Yes, it was. This was your death, my friend. The man whom you were trying to kill I can feel a deep energy of rage from for you. He seemed to be an old enemy of yours from a time that is long. The woman, however, I feel confliction as if she needed to do what was done but there was some sort of kinship for you. A relative, perhaps, or possibly even a lover.

I don't even recognize myself. Why was I seeing this memory as if I am watching it as another? Why did I not see it through my actual eyes?

Because you are watching it through mine. This was the moment I was able to reach out to you. Right at that moment I was able to take your essence and bring it here. To you this may seem like years prior but if you could understand how time is perceived by me this would feel as though this memory you are witnessing happened mere seconds ago.

I was supposed to die. Why did you change that?
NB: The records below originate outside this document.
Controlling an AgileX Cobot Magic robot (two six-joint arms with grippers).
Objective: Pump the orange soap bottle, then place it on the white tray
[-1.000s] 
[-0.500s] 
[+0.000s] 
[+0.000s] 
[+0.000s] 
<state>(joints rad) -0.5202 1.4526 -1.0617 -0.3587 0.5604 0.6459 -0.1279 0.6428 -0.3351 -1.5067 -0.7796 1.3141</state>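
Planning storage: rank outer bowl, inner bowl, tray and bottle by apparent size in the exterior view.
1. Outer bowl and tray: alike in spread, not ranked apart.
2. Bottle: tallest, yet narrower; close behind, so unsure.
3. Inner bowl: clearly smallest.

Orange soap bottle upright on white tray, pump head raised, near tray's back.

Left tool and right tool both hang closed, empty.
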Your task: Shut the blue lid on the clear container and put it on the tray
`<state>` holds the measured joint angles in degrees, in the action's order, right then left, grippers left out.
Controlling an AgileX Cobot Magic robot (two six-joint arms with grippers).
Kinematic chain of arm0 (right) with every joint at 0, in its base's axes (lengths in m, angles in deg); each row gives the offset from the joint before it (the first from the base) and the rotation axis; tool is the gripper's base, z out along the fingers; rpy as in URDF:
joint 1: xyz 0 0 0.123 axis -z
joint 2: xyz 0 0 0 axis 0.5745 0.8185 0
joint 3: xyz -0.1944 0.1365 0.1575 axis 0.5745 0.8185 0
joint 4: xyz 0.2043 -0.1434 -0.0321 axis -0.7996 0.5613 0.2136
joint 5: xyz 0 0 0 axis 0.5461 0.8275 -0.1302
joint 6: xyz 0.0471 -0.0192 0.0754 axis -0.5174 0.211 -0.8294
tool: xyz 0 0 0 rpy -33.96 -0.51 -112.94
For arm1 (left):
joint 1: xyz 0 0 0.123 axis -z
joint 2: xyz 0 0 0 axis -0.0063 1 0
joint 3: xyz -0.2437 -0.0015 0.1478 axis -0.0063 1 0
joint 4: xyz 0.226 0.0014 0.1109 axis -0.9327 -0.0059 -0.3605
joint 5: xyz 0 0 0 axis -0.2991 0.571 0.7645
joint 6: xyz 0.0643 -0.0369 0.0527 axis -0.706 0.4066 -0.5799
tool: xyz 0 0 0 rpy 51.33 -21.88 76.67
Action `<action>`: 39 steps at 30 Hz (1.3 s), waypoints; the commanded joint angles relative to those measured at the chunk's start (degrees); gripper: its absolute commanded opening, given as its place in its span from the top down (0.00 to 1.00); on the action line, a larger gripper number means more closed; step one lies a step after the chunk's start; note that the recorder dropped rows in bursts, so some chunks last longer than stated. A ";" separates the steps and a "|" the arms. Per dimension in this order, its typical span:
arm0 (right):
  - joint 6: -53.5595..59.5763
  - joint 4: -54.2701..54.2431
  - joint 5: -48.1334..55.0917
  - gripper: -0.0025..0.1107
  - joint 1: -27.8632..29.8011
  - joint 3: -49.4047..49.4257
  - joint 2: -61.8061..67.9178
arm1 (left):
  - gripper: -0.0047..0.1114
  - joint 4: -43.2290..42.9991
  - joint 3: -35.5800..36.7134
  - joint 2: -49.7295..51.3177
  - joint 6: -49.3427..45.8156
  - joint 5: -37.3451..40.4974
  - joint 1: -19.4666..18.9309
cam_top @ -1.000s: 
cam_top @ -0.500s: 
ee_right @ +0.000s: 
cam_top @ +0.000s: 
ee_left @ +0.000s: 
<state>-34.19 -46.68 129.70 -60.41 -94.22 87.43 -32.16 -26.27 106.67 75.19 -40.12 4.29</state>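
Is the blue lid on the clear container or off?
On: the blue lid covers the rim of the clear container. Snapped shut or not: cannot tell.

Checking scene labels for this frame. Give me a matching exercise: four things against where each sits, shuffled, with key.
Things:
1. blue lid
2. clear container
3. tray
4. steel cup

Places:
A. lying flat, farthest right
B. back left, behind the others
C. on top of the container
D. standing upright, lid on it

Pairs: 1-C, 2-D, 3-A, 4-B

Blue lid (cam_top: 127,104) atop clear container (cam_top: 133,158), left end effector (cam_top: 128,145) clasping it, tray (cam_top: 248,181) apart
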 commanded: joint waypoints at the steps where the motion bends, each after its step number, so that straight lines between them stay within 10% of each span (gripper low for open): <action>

I still do not understand why I am here, wherever here even is.

You have work to do here, my friend. There is always work to be done in this realm. I have many champions but you, well, you are a special one. I know you will soon begin to remember and you will understand your truest basic instinct: you wish to inflict pain on others; your own inner turmoil and suffering is something you wish everyone to feel. That's what I want; that's what I need. I need not the man but the monster that you created. I need the swine-faced killer.

Swine-faced... I feel that word as if it's some fiber of my being: swine. That's what they were, the people I hurt, swine.

Indeed. Can you feel it? Can you feel what you are to do?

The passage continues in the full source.